The non-ergodic Host-Kra-Ziegler structure theorem for $\mathbb{Z}^d$-actions via measurable selections
Asgar Jamneshan, Simon Machado
TL;DR
The paper develops a non-ergodic version of the Host–Kra–Ziegler structure theorem for measure-preserving $\mathbb{Z}^d$-actions by reducing to ergodic components through a measurable selection framework. It constructs an inverse system of bundles of $k$-step nilsystems over the invariant factor $\Omega$ and proves $\mathrm Z_k(\mathrm X)\cong\varprojlim_n Y_n$, where each $Y_n$ is a bundle of nilsystems assembled from fiberwise nilfactors chosen via measurable selectors.

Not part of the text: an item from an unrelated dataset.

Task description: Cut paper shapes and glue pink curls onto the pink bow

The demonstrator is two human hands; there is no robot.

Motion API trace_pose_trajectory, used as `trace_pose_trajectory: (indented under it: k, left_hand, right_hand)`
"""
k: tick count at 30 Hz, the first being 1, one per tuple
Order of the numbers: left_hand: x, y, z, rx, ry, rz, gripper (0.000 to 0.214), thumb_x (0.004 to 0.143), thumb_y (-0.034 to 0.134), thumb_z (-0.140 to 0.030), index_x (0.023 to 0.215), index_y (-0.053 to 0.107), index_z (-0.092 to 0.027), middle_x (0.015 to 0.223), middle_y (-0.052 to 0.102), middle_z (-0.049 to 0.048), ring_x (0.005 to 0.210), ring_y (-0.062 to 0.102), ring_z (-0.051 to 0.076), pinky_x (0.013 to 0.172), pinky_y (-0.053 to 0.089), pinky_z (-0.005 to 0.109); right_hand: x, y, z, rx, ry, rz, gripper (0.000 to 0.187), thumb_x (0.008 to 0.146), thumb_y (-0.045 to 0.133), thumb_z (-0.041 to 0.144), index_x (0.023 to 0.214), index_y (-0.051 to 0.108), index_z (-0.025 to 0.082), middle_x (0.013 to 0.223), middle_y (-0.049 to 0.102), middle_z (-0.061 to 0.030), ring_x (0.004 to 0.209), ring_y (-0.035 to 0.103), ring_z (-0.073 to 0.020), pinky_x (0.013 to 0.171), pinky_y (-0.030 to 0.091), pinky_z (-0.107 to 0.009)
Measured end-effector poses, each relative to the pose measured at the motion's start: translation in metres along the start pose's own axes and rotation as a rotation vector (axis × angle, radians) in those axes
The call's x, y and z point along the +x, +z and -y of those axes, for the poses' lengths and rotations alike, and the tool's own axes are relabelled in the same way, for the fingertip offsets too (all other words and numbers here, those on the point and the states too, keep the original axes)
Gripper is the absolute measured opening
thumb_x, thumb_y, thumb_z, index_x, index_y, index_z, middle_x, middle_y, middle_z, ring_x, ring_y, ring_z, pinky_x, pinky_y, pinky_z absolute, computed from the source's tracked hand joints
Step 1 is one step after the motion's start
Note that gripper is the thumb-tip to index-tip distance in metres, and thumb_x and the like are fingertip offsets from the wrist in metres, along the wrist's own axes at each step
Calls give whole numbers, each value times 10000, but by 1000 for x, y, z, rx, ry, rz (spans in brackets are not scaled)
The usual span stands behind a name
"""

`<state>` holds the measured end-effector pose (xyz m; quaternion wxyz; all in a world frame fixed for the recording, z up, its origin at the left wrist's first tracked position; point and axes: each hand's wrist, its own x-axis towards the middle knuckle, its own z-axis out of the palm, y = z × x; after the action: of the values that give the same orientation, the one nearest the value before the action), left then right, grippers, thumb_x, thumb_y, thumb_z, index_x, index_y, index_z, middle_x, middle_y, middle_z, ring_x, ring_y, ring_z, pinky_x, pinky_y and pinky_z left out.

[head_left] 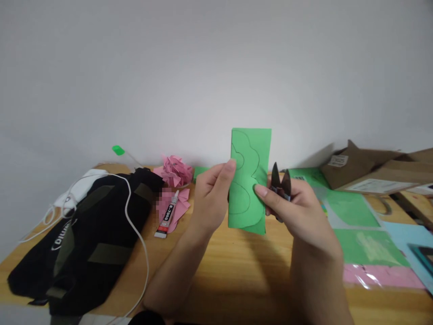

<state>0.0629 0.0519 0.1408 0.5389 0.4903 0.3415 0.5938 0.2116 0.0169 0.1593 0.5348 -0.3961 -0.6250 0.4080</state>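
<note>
Held upright above the table is a folded green paper point(245, 176) with curved pencil outlines drawn on it. Its lower edge is cut in a curve, and another green layer shows behind at the bottom right. My left hand point(213, 192) pinches the paper's left edge, thumb in front. My right hand point(301, 207) has its thumb on the paper's right edge and also holds a small pair of scissors point(280, 183). The dark scissor blades point up and stand apart, to the right of the paper. The scissor handles are mostly hidden in my right hand.
On the wooden table point(243, 280), a black bag point(111, 243) and white cable point(128, 212) lie at left. A glue tube point(168, 214) rests on pink paper scraps point(182, 205) near a pink paper flower point(176, 170). Cardboard point(375, 169) and green sheets point(368, 246) are at right.
</note>
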Motion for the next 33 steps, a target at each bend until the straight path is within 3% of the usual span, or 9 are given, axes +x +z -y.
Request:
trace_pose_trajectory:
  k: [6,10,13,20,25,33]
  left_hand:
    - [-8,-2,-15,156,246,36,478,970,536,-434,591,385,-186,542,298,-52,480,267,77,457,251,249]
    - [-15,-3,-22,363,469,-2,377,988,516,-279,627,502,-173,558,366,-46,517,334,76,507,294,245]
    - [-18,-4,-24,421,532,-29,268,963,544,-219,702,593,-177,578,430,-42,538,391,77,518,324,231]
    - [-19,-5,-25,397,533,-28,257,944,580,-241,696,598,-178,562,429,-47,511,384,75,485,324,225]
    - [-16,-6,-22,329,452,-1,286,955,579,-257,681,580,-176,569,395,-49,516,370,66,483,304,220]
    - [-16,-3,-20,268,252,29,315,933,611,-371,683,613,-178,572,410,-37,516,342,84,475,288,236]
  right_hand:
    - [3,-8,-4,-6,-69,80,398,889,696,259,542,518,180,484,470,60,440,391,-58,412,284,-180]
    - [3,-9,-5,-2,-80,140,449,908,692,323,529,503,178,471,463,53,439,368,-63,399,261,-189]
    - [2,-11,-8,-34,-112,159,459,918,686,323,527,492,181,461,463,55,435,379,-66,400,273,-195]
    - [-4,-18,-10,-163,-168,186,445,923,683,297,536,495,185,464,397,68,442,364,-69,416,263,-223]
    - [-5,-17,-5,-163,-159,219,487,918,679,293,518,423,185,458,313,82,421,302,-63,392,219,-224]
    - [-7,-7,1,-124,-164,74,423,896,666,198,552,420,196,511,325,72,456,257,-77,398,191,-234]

The approach relies on graph joinings, disintegration over $\Omega$ (Kallenberg), and the Jankov–von Neumann uniformization to realize a sequence of compatible factor maps $\pi_n:X\to Y_n$ with bundle structures. This yields a geometric and measure-theoretic description of $Z_k(\mathrm X)$ in the non-ergodic setting, enabling broader applications in ergodic theory and additive combinatorics. The results extend the ergodic HKZ theory to non-ergodic contexts and pave the way for further generalizations (e.g., to finitely generated nilpotent group actions).
Abstract
We establish a non-ergodic version of the Host-Kra-Ziegler structure theorem for measure-preserving $\mathbb{Z}^d$-actions. Our argument reduces the non-ergodic case to the ergodic theorem (for $d\ge 2$ due to Candela and Szegedy) via a measurable selection procedure.